### [What you need to do]
Your answer should consist of the lines below that hold the word "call".

### [Data provided]
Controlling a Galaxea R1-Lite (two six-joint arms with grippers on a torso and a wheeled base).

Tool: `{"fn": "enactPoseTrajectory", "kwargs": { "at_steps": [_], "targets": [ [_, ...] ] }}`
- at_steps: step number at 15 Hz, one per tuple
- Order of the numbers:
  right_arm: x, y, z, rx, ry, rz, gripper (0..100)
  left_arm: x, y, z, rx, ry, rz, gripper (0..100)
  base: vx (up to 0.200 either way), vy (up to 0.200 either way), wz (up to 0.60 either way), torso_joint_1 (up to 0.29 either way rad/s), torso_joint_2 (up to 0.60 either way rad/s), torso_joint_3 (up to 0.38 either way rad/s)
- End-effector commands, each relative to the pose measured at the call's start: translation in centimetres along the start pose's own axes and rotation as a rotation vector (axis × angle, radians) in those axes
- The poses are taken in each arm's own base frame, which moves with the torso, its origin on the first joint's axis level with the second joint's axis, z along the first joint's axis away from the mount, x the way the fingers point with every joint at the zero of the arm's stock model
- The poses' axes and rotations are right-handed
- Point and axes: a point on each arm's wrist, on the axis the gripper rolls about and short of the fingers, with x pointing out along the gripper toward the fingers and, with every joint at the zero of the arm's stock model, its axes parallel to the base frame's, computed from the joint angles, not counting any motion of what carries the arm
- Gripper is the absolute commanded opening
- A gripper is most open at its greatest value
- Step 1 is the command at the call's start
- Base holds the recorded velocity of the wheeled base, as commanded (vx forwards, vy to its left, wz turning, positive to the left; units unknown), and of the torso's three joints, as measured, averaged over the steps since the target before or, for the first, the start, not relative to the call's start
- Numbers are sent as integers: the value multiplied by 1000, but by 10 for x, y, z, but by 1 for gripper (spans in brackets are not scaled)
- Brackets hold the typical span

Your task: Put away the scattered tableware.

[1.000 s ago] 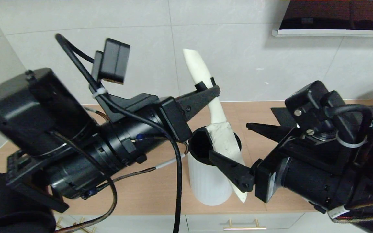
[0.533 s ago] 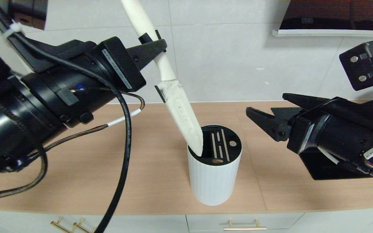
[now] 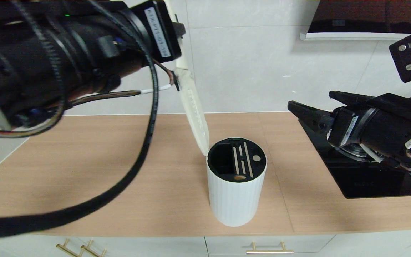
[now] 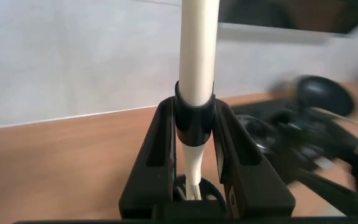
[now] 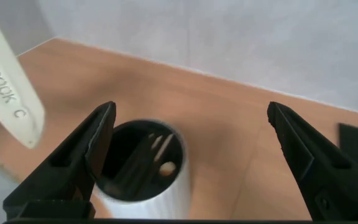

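A white knife (image 3: 192, 107) hangs blade down from my left gripper (image 3: 178, 35), which is shut on its handle (image 4: 197, 56) high above the counter. Its tip sits just above the left rim of the white cylindrical knife holder (image 3: 234, 198). The holder's black slotted top (image 3: 237, 160) has a large square opening on its left side. My right gripper (image 3: 316, 105) is to the right of the holder, open, with nothing between its fingers (image 5: 98, 143). From the right wrist, the holder (image 5: 143, 165) lies below the gripper (image 5: 191, 124) and the blade (image 5: 11, 93) is off to one side.
The holder stands near the front of a wooden counter (image 3: 84, 171). A black cooktop (image 3: 362, 182) is set into the counter at the right, under my right arm. A tiled wall stands behind, and drawer handles (image 3: 268, 246) show below the front edge.
My left gripper rose with the knife, and the tip came out of the holder's opening to hang at its left rim. My right gripper drew back to the right.
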Motion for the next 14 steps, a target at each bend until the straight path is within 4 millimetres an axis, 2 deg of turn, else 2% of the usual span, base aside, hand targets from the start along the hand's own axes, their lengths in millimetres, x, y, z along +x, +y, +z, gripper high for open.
{"fn": "enactPoseTrajectory", "kwargs": {
  "at_steps": [1,12,14],
  "targets": [
    [0,-2,1,0,-5,-9,100,32,-20,-31,27,73,19,0,0,0,0,0,0,0],
    [8,-3,-8,-21,30,-22,100,54,-27,-67,0,106,39,0,0,0,0,0,0,0],
    [9,-3,-9,-23,34,-22,100,55,-25,-67,3,108,45,0,0,0,0,0,0,0]
  ]
}}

### [Output for this task]
- End-effector commands, each relative to the pose measured at the call's start: translation in centimetres along the start pose's own axes and rotation as a rotation vector (axis × angle, radians) in those axes
- Step 1 is the command at the call's start
- Base holds the recorded velocity of the wheeled base, as commanded (vx forwards, vy to its left, wz turning, positive to the left; units unknown), and of the torso's three joints, as measured, averaged over the steps since the target before or, for the first, the start, not relative to the call's start

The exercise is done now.